Paralisação nacional segue suspensa após medida provisória sobre frete e diesel; reunião com ministro Guilherme Boulos deve ocorrer nesta semana
A ameaça de uma nova paralisação nacional dos caminhoneiros continua no radar, mesmo após o governo federal anunciar medidas para atender parte das reivindicações da categoria. Embora entidades tenham recuado da greve na semana passada, o movimento segue em estado de alerta enquanto negociações com o Palácio do Planalto avançam nos próximos dias.
Representantes dos caminhoneiros devem se reunir ainda nesta semana com o ministro da Secretaria-Geral da Presidência, Guilherme Boulos, em mais uma rodada de diálogo aberta após a publicação da medida provisória que trata do piso mínimo do frete e de regras para o setor.
A decisão de não iniciar a paralisação foi tomada durante assembleia realizada na sede do Sindicam (Sindicato dos Caminhoneiros da Baixada Santista), em Santos (SP). Apesar do recuo momentâneo, lideranças afirmam que o movimento permanece ativo.
“Está mantido o estado de greve”, afirmou o presidente da Associação Nacional de Transporte no Brasil (ANTB), José Roberto Stringasci. Segundo ele, a maioria dos participantes defendia a paralisação imediata, mas aceitou aguardar o avanço das negociações por mais sete dias. “Se não houver solução ou sinal positivo do governo, eles vão parar”, disse.
Negociações continuam
A Confederação Nacional dos Trabalhadores em Transportes e Logística (CNTTL) informou, em nota, que a paralisação nacional está “por enquanto suspensa”, decisão atribuída à publicação da medida provisória. O presidente da entidade, Paulo João Estausia, o Paulinho do Transporte, afirmou que a categoria agiu com “maturidade, responsabilidade e coerência” ao optar pela negociação.
Segundo a confederação, outros pontos da pauta ainda serão discutidos com o governo e podem ser incluídos como emendas à medida provisória.
A Associação Brasileira dos Condutores de Veículos Automotores (Abrava) também confirmou a suspensão temporária da greve geral até nova reunião com o Executivo. A entidade destacou que a decisão está condicionada ao avanço das tratativas e ao atendimento das reivindicações pendentes.
Durante a assembleia, o presidente do Sindicam, Luciano Santos de Carvalho, defendeu a manutenção do diálogo após a edição da medida. “Para nós, o piso mínimo é dignidade e qualidade de vida para os caminhoneiros. Se subir o diesel, agora, com as regras dessa MP, o frete subirá também”, afirmou.

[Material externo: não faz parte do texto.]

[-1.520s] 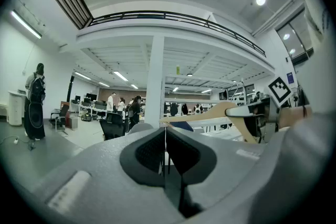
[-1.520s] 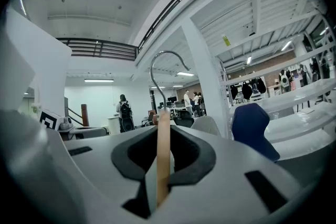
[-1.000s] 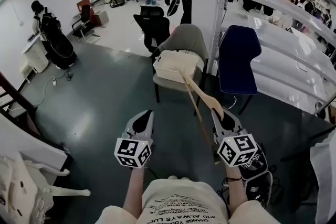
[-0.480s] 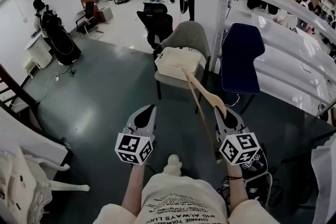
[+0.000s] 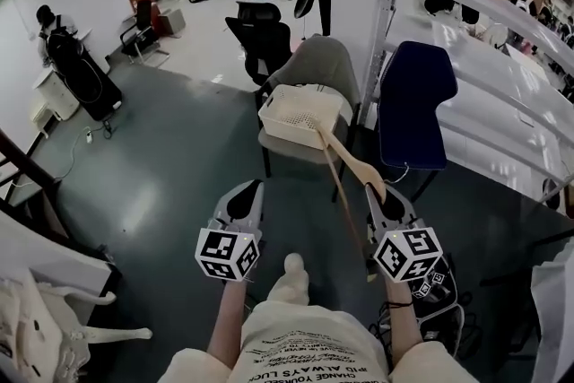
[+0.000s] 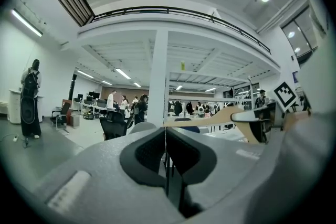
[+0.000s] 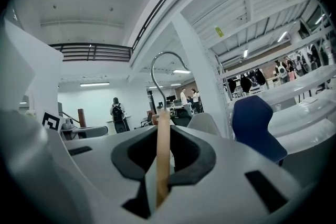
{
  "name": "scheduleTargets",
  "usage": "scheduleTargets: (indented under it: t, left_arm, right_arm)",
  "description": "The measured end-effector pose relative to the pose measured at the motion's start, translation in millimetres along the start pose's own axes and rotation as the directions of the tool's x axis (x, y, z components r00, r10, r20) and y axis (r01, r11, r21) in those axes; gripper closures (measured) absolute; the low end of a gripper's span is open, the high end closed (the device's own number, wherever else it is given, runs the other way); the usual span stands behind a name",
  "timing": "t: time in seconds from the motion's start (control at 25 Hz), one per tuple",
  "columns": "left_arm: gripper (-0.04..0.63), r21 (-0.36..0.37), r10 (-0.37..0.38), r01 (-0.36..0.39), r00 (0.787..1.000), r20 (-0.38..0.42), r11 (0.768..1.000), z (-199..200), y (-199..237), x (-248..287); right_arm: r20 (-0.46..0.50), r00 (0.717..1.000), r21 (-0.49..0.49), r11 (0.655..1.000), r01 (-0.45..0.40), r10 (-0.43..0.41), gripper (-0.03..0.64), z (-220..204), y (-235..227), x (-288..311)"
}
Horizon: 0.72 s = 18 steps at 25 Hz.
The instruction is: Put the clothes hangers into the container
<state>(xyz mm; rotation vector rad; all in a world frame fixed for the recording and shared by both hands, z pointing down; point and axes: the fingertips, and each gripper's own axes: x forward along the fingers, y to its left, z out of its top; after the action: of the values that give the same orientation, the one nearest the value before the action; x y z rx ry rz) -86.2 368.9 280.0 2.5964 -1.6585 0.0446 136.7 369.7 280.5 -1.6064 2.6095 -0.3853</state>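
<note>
As the right gripper view shows, the right gripper [image 7: 164, 136] has its jaws closed on the wooden hanger [image 7: 163, 170], with the pads pressing on both flat faces of the wood. The hanger stands on edge between the jaws, and its metal hook [image 7: 153, 75] rises above and ahead of them. In the head view, the hanger's long arm runs forward and to the left from the jaws. Its far tip overlaps the near right corner of the white container [image 5: 287, 132]; contact there cannot be confirmed. The container sits on the seat of a grey chair [image 5: 318, 65], well ahead of both pairs of jaws. A blue chair [image 5: 411, 99] stands ahead and to the right of the right jaws. The left gripper [image 6: 166, 139] has its jaws fully together with nothing between them. It is held beside the right gripper and apart from it. The hanger lies to the right of the left jaws and does not touch them.
</note>
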Motion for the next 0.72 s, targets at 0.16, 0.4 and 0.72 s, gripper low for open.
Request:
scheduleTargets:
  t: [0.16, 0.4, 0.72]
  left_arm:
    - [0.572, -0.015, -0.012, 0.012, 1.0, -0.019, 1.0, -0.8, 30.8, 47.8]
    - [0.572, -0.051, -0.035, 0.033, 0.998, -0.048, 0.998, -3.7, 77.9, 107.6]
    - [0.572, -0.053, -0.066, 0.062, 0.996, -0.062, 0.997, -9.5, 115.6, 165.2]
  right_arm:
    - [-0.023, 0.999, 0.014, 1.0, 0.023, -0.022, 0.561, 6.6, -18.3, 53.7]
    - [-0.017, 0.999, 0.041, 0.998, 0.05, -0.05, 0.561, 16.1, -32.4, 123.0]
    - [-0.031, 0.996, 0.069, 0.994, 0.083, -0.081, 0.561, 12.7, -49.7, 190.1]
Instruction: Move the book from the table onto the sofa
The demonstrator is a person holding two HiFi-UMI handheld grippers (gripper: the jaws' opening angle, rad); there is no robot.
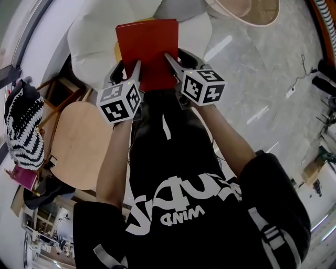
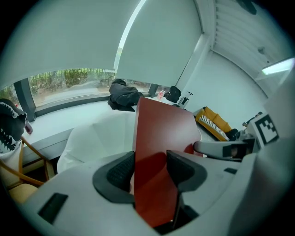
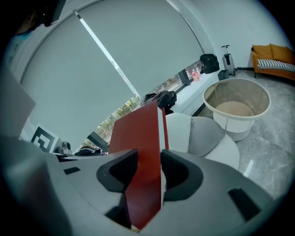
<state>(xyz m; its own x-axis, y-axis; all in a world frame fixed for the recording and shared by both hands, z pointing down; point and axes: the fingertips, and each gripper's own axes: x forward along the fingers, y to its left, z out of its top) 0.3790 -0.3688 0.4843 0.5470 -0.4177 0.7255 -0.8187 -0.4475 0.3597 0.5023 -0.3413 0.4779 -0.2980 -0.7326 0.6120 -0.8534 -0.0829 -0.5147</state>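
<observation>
Holding book [image 1: 147, 50] up in both grippers, against white sofa [image 1: 92, 31].

Clamping its near edge with left gripper [image 1: 137, 65] at 7 o'clock and right gripper [image 1: 169, 57] at 5 o'clock, both sets of pads pressed on the red covers. Seen from the head view at 12 o'clock, with chair [image 1: 79, 142] at 9 o'clock and round table [image 1: 252, 13] at 1 o'clock.

A black-and-white striped plush toy [image 1: 23, 131] lies just beside a round-seated wooden chair [image 1: 79, 142]. Pale roller blinds [image 3: 115, 55] cover the windows, and a mustard couch [image 3: 273, 59] stands on grey marble floor [image 1: 262, 79].
</observation>
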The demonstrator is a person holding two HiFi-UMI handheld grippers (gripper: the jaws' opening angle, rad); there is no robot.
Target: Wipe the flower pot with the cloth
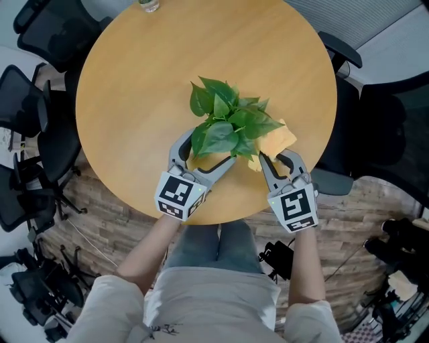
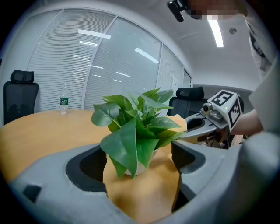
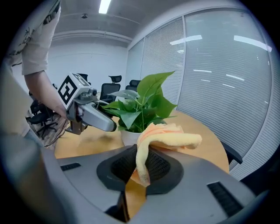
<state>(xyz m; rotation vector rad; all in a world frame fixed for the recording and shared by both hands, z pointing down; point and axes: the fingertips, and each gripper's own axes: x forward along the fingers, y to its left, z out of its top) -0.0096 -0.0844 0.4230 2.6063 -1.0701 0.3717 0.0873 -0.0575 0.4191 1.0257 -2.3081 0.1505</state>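
Note:
A leafy green plant (image 1: 224, 120) in a small white pot (image 2: 136, 167) stands near the front edge of the round wooden table (image 1: 134, 100). My left gripper (image 1: 211, 149) is open, its two fingers either side of the pot's base; the pot shows between the jaws in the left gripper view, under the leaves (image 2: 133, 131). My right gripper (image 1: 271, 159) is shut on a yellow cloth (image 1: 278, 139) just right of the plant. In the right gripper view the cloth (image 3: 164, 139) folds up out of the jaws and lies close to the pot (image 3: 128, 136). From above, the leaves hide the pot.
A water bottle (image 2: 64, 105) stands at the table's far edge (image 1: 149, 5). Black office chairs (image 1: 37, 114) ring the table, another at the right (image 1: 338, 50). Cables and gear lie on the floor (image 1: 40, 288). The person's legs are against the front edge.

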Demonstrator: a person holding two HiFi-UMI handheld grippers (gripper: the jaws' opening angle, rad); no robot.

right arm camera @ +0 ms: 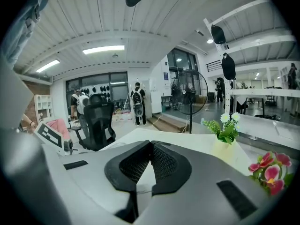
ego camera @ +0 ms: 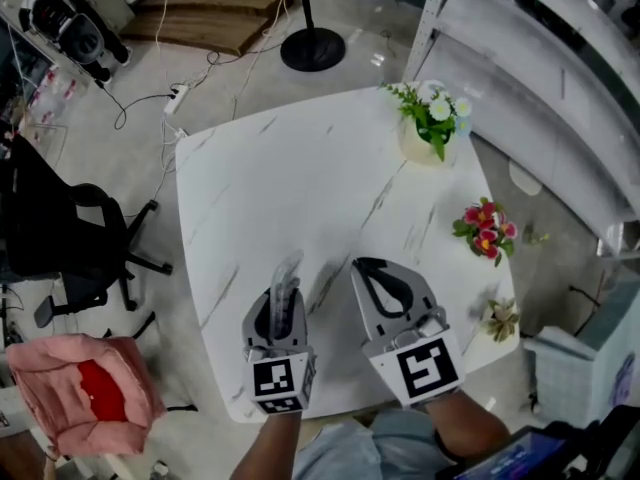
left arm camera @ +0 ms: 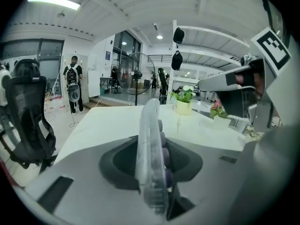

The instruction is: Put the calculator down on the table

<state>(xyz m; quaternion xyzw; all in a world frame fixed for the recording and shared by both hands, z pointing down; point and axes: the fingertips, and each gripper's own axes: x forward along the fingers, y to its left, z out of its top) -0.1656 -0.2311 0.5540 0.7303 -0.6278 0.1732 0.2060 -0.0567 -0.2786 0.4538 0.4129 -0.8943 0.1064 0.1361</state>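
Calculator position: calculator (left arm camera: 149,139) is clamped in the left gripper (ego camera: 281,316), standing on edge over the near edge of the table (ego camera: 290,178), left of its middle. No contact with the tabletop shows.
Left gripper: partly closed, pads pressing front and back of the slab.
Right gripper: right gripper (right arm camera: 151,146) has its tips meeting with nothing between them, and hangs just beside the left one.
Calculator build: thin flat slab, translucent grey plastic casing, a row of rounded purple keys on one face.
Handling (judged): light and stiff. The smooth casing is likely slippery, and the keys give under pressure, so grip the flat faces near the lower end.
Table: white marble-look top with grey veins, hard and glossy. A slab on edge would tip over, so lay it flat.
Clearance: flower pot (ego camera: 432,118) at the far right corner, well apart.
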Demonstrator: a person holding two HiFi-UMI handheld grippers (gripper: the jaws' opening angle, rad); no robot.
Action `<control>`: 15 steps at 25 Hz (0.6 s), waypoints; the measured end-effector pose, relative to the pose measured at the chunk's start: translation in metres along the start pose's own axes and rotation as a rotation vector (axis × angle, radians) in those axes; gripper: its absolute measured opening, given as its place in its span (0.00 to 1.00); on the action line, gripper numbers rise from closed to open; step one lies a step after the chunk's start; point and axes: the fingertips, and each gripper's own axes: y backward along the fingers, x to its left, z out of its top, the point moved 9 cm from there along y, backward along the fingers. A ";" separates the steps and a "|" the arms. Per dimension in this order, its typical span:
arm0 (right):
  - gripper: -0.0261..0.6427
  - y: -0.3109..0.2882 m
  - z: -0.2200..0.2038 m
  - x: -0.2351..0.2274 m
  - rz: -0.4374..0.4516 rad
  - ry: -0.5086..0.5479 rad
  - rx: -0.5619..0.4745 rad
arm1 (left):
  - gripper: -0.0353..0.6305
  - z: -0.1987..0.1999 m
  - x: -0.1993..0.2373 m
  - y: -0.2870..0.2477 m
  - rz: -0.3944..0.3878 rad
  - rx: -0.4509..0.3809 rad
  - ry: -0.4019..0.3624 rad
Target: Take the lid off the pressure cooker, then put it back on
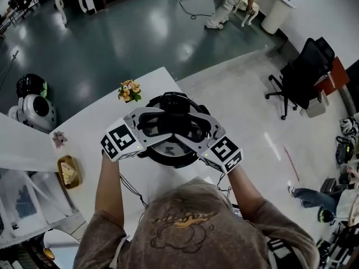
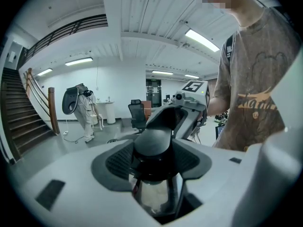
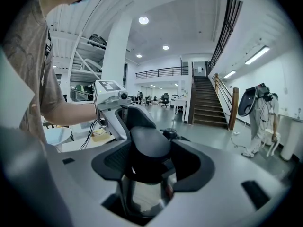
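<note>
- Evidently this is the grasp before lifting: the left gripper (image 2: 152, 167) has its jaws spread wide and pressed on the left handle (image 2: 152, 143). The right gripper (image 3: 147, 167) clamps the right handle (image 3: 149, 143) likewise.
- Keep both grips level and even, so the lid (image 1: 175, 102) comes off without tipping or dragging the pot.
- The pressure cooker (image 1: 168, 160) stands mid-frame in the head view on the white desk (image 1: 95, 122), with the lid apparently seated.
- It is black on top, with shiny steel below the handles.
</note>
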 end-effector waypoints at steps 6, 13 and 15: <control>0.44 0.003 0.009 0.002 0.011 0.040 -0.015 | 0.44 0.008 -0.004 0.006 0.027 -0.015 -0.012; 0.44 0.019 0.027 0.002 0.050 0.081 -0.039 | 0.44 0.029 -0.017 0.013 0.080 -0.030 -0.014; 0.44 0.023 0.033 0.001 0.066 0.094 -0.050 | 0.44 0.037 -0.021 0.016 0.103 -0.029 -0.021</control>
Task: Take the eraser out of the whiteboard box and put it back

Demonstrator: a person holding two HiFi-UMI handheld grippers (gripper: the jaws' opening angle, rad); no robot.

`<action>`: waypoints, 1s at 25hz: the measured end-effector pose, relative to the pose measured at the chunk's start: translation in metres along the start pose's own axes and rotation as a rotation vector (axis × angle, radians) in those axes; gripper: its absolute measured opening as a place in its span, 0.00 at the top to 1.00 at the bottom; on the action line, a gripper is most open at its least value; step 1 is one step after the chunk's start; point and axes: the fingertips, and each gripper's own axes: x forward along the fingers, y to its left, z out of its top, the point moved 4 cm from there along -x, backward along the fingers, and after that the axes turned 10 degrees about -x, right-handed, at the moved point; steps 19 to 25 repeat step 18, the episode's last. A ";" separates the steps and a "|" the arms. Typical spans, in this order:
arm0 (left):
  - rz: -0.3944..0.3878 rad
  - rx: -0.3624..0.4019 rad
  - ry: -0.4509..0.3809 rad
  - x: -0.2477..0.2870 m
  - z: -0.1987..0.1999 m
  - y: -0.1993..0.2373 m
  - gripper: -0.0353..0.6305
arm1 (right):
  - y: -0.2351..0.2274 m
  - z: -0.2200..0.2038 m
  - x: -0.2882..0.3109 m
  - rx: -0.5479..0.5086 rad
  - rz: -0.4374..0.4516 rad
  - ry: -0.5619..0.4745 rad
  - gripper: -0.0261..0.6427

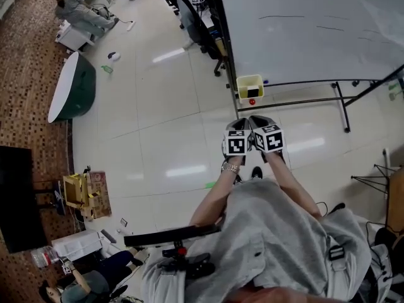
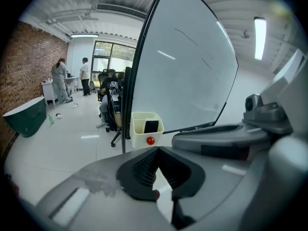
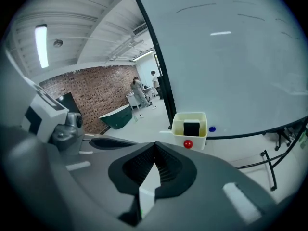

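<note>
A pale yellow box [image 1: 250,87] with a red magnet hangs at the lower left corner of the whiteboard [image 1: 303,30]. A black eraser [image 2: 151,126] stands upright inside it, and the right gripper view shows the eraser [image 3: 191,127] too. Both grippers are held side by side in front of the person, pointing at the box and a short way from it. My left gripper [image 1: 240,126] is shut and holds nothing; in its own view the left gripper [image 2: 158,148] has its tips together. My right gripper [image 1: 260,124] is shut and empty as well, the right gripper [image 3: 156,142] meeting below the box [image 3: 190,129].
The whiteboard stands on a black frame with legs [image 1: 344,109] on the glossy floor. Office chairs [image 1: 202,24] sit behind its left edge. A green and white tub [image 1: 72,87] lies far left, near a cardboard box [image 1: 85,191]. People stand at the back [image 2: 60,78].
</note>
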 end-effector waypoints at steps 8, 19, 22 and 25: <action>0.014 -0.019 -0.025 -0.009 0.011 0.013 0.94 | 0.016 0.004 0.001 0.011 0.004 -0.013 0.96; 0.076 0.020 -0.008 -0.017 0.011 0.023 0.87 | 0.020 0.004 0.007 0.033 0.005 -0.035 0.96; 0.076 0.020 -0.008 -0.017 0.011 0.023 0.87 | 0.020 0.004 0.007 0.033 0.005 -0.035 0.96; 0.076 0.020 -0.008 -0.017 0.011 0.023 0.87 | 0.020 0.004 0.007 0.033 0.005 -0.035 0.96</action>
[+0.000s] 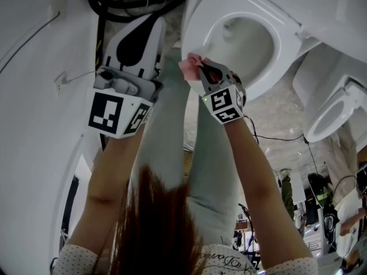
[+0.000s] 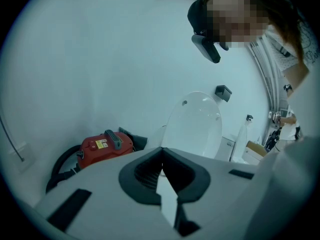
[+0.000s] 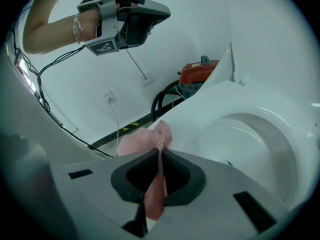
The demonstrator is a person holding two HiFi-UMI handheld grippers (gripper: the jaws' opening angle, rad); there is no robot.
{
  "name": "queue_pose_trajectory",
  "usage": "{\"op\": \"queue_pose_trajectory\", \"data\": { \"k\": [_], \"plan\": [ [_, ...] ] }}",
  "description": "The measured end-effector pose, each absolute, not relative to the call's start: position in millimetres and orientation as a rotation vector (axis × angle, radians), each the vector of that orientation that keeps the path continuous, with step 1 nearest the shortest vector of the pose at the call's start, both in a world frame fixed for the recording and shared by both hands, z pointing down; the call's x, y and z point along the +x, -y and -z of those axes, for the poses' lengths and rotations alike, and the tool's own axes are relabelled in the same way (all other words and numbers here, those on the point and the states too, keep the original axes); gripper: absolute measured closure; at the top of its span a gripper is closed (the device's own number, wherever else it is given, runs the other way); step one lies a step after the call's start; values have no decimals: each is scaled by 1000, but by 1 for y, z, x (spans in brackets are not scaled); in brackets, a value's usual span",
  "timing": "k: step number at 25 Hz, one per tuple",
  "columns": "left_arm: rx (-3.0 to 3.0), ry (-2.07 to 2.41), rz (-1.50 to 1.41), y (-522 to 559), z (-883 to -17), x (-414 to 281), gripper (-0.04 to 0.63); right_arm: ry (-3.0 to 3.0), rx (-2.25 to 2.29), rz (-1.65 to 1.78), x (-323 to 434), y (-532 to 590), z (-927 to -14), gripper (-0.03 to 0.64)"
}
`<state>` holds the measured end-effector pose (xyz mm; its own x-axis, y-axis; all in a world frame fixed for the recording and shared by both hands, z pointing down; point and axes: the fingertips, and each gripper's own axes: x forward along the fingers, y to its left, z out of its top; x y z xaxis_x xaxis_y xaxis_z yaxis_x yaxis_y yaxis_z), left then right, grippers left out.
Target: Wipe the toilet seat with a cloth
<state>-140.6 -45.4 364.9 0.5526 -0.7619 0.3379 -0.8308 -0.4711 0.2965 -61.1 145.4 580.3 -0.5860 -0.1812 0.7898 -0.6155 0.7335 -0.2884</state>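
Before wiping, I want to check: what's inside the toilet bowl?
Only bare white porcelain shows inside the bowl, with a shadowed opening on one side. The seat rim overhangs and covers the upper wall; whether water stands there cannot be told.

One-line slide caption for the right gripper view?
Right gripper, shut on a pink cloth, at the edge of the white toilet seat; left gripper raised behind.

Your left gripper view shows a plain white wall [image 2: 90,54], with a red vacuum cleaner [image 2: 106,146] at eight o'clock and a black hose [image 2: 61,166] curled beside it. In your head view a second toilet [image 1: 335,110] stands at three o'clock on speckled floor [image 1: 278,116], which a thin cable [image 1: 275,138] crosses.
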Motion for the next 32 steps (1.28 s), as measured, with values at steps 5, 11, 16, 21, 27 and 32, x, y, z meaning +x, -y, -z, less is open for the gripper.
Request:
{"op": "queue_pose_trajectory", "data": {
  "k": [5, 11, 16, 21, 27, 32],
  "plan": [
    [2362, 1298, -225, 45, -366, -143, 594, 2145, 680, -820, -60, -134, -579, 583],
    [2365, 1287, -231, 42, -366, -141, 594, 2139, 749, -843, -58, -119, -579, 583],
    [2369, 1282, -229, 43, -366, -141, 594, 2142, 759, -801, -57, -107, -578, 584],
    [2377, 1280, -234, 43, -365, -141, 594, 2131, 715, -682, -61, -101, -579, 584],
    [2374, 1275, -234, 39, -367, -139, 594, 2127, 661, -568, -72, -90, -576, 584],
    [2379, 1270, -238, 40, -366, -136, 594, 2182, 671, -558, -97, -67, -572, 586]
  ]
}}
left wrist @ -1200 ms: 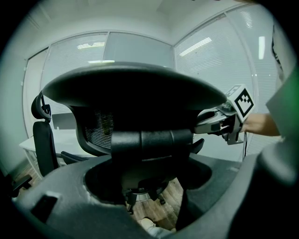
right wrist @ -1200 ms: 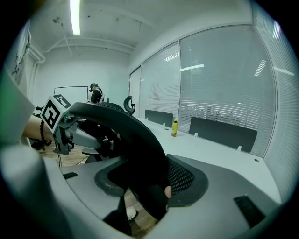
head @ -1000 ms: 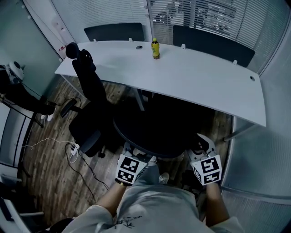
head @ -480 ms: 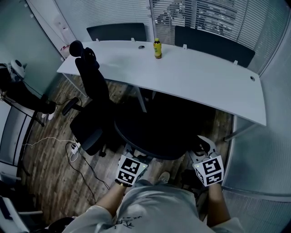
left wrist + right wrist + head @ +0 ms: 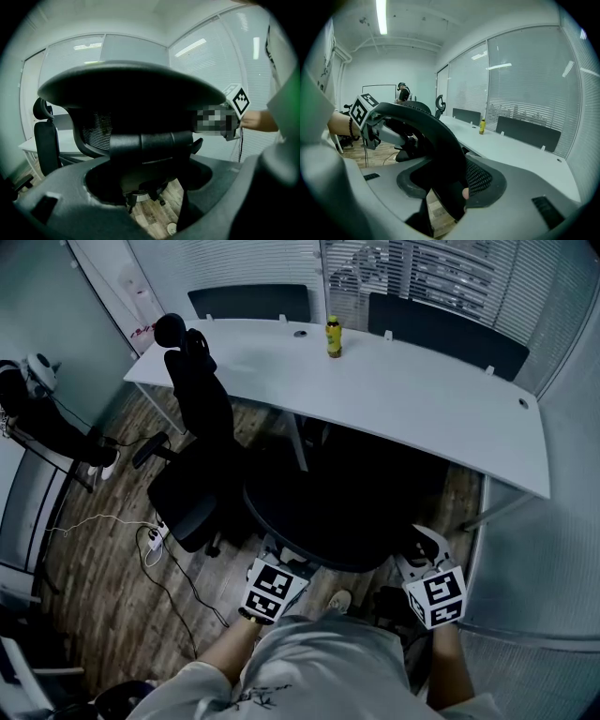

O que prevê a medida provisória
Publicada em edição extra do Diário Oficial da União, a Medida Provisória nº 1.343/2026 reforça regras para o cumprimento do piso mínimo do frete no transporte rodoviário de cargas, alterando pontos da Política Nacional de Pisos Mínimos criada em 2018.
Entre as mudanças está a obrigatoriedade do registro de todas as operações por meio do CIOT (Código Identificador da Operação de Transporte), mecanismo que amplia o controle sobre contratos de frete.
A medida também prevê reforço na fiscalização com integração de dados da Agência Nacional de Transportes Terrestres (ANTT), Receita Federal e fiscos estaduais e municipais.
As penalidades para empresas que descumprirem as regras foram endurecidas. Transportadoras poderão sofrer suspensão do registro no Registro Nacional de Transportadores Rodoviários de Cargas (RNTRC) e até o cancelamento da autorização para operar por até dois anos. Transportadores autônomos (TACs), por outro lado, não serão alvo dessas suspensões.
As multas aplicadas a contratantes que não respeitarem o piso mínimo passam a variar entre R$ 1 milhão e R$ 10 milhões por operação, além da possibilidade de proibição para contratação de novos fretes. A responsabilização poderá atingir também sócios e integrantes de grupos econômicos.
Na semana passada, o governo também publicou o decreto nº 12.883/2026, que estabelece diretrizes para a definição do preço de referência do diesel, em meio à preocupação com a alta dos combustíveis.
Enquanto o diálogo segue aberto, lideranças da categoria afirmam que os próximos dias serão decisivos para definir se o país enfrentará ou não uma nova paralisação nacional de caminhoneiros.